Buffalo Farmer Finds City Fans

November 9, 2010 at 3:17 am Leave a comment

©Photo by Margarida Correia. Ron Kipps, owner of Elk Trails Ranch in Pennsylvania’s Susquehanna County, sells grass-fed bison and beef at the Union Square Greenmarket. He raises his livestock without antibiotics, hormones, steroids or feed supplements. “The only reason I’m here,” says Kipps, “is the people. I’m providing something healthy that people can’t get anywhere else."

Even among farmers, Ron Kipps is rare.  He’s one of only a handful of buffalo ranchers east of the Mississippi and the lone provider of buffalo meat at New York City farmers markets.

“Customers told me I needed to come to New York City to have meat in winter, so here I am, and I love it,” said Kipps, 63, owner of Elk Trails Ranch in West Clifford, Penn.

Kipps — a 10-year veteran of the Union Square Greenmarket — sells all cuts of bison, from ground meat that goes for $8.50 a pound to higher-end rib-eyes, tenderloins and strip steaks.  Sales of buffalo meat consistently outpace those of comparably priced Black Angus beef, which Kipps also raises on his 605-acre ranch.

“Buff,” he says, sells better because it’s much healthier.  It’s leaner than beef and is high in protein and vitamin B12. According to the National Bison Association, bison has a greater concentration of iron and some of the essential fatty acids necessary for human well-being than other meat sources.

When bison are grass-fed, as Kipps’ are, they’re even healthier.  “Grass-fed buffalo is even leaner than fish,” said Kipps, noting that grass-fed bison meat is the only meat that can be eaten twice a week in the Pritikin diet.  Kipps also points out that his livestock have the added benefit of being raised without antibiotics, hormones, steroids or feed supplements.

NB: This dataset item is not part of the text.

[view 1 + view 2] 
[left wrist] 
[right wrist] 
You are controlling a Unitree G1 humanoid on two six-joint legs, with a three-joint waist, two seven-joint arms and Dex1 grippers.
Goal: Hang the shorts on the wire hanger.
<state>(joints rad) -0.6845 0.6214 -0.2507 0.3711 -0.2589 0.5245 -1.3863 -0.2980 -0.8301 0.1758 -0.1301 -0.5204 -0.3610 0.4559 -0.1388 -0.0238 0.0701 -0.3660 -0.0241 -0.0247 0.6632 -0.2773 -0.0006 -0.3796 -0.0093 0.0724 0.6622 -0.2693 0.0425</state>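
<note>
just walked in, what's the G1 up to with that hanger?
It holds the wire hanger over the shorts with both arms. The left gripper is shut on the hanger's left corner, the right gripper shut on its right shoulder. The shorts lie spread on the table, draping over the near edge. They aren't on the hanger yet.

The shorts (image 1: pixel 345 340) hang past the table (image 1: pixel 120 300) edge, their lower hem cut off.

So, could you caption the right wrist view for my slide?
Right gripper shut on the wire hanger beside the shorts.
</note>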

For all its health benefits, buffalo meat is hard to come by in the city. Fairway has a limited selection of processed buffalo meat from Canada, and Whole Foods carries ground buffalo for $5.99 a pound.  Consumers won’t have better luck in restaurants.  Of the 10 top steakhouses in New York City, only Nick & Stef’s serves buffalo meat occasionally.

“The infrastructure is mostly west of the Mississippi,” said Jim Matheson, assistant director of the National Bison Association.  Bison are more prevalent in the West where there are slaughterhouses better suited for the size of the animals and where there is more open space.

Even so, the bison industry is growing.  According to the National Bison Association, consumer demand for bison meat grew 10 percent in 2009, the fifth straight year of double-digit growth for bison meat in the marketplace.

The strongest markets for buffalo meat are in the Northeast and Southeast, says Matheson.  The Southeast has a large concentration of retirees looking for healthier food, and the Northeast has highly educated consumers, also eager to eat the healthiest food available.

“The only reason I’m here is the people,” said Kipps, whose business barely breaks even.  “I’m providing something healthy that people can’t get anywhere else.”

Ron Kipps is at the Union Square Greenmarket on Saturdays from 8 a.m. – 6 p.m.